Lettres persanes 2017 - Adolescence
Julien à Mona
A Naples
Cela fait trois mois que je suis à Paris et je dois te dire que les adolescents de cette ville n’ont rien à voir avec ceux que l’on peut voir à Naples. (...) Certains sont même décorés comme des vaches portant des anneaux argentés un peu partout sur leur corps. Certains pourraient meugler que cela ne me surprendrait pas.
Les objets rectangulaires sur lesquels ils passent le plus clair de leur temps me fascinent. S'il m'arrivait un jour de voir un adolescent qui n'en tient pas un dans la main, je pourrais parier que c’est parce qu’il n’a plus de batterie, tant il l'utilise. Ne pas avoir de téléphone est pour eux synonyme d’être coupés du monde qui les entoure, la où ça devrait être l’inverse.

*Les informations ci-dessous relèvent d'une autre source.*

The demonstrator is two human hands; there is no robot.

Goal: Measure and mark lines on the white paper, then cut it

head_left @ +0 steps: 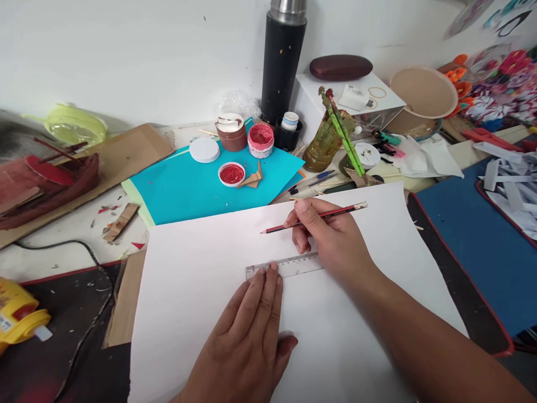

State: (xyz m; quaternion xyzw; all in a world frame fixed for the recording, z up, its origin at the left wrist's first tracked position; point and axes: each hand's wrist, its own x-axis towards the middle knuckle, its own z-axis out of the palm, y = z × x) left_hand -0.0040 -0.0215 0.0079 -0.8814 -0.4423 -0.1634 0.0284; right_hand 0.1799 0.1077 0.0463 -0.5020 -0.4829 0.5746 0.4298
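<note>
A large white sheet of paper (188,291) lies in front of me. On it rests a clear plastic ruler (293,265), tilted slightly up to the right. My left hand (247,330) lies flat with outstretched fingers, its fingertips pressing on the ruler's left part. My right hand (331,232) holds a red and black pencil (335,213) above the ruler, its tip pointing left. The pencil's eraser end sticks out past the knuckles to the right. The right hand covers the right end of the ruler.
Behind the paper, a blue sheet (176,190) bears open red paint pots (260,140) and a white lid (204,150). A black flask (283,61) stands by the wall. At left are a red model boat (79,173) and a yellow bottle (19,316); a tan bowl (423,92) sits back right.
</note>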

Une fois, dans un transport en commun, j’ai voulu discuter avec une jeune fille, car j’ai vu qu’elle écoutait un chanteur que j’appréciais, ayant son âge. Et elle m’a ignoré. Elle m’a considéré comme un chien battu, une ombre dégoûtante, un rien. Elle a gardé ses insolents écouteurs dans ses oreilles.
D'’ailleurs ces écouteurs, ils les gardent aussi lorsqu’ils sont avec leurs proches. Ils ne s’intéressent pas le moins du monde aux autres. Parfois on peut entendre l’esquisse d’un salut entre eux, puis plus rien. Ils se désintéressent même de leurs parents. Samedi dernier je me baladais dans une rue commerciale, puis j’ai aperçu un fils faire les magasins avec sa mère. Elle voulait communiquer avec lui, heureuse de faire une activité avec son fils, son sang, la chair de sa chair. Elle lui parlait du temps qu’il faisait, de ce qu’elle comptait préparer à manger pour le soir, lui faisait remarquer que c’était fou à quel point il y avait du monde en ville le samedi après-midi. Et lui faisait presque comme si elle n'était pas là avec elle essayant d’avoir une conversation avec lui. Elle lui faisait juste office de porte-monnaie ambulant qui lui achète tout ce qu’il souhaite.
Oui, ici, les adolescents sont bien différents de ceux d'Italie. Si j’en avais le pouvoir, je leur dirais de lever la tête, d’ouvrir les yeux, d’observer le merveilleux monde autour d'eux, en constante évolution, mais cela me semble au-dessus de mes forces ou au-dessus des forces de n’importe qui.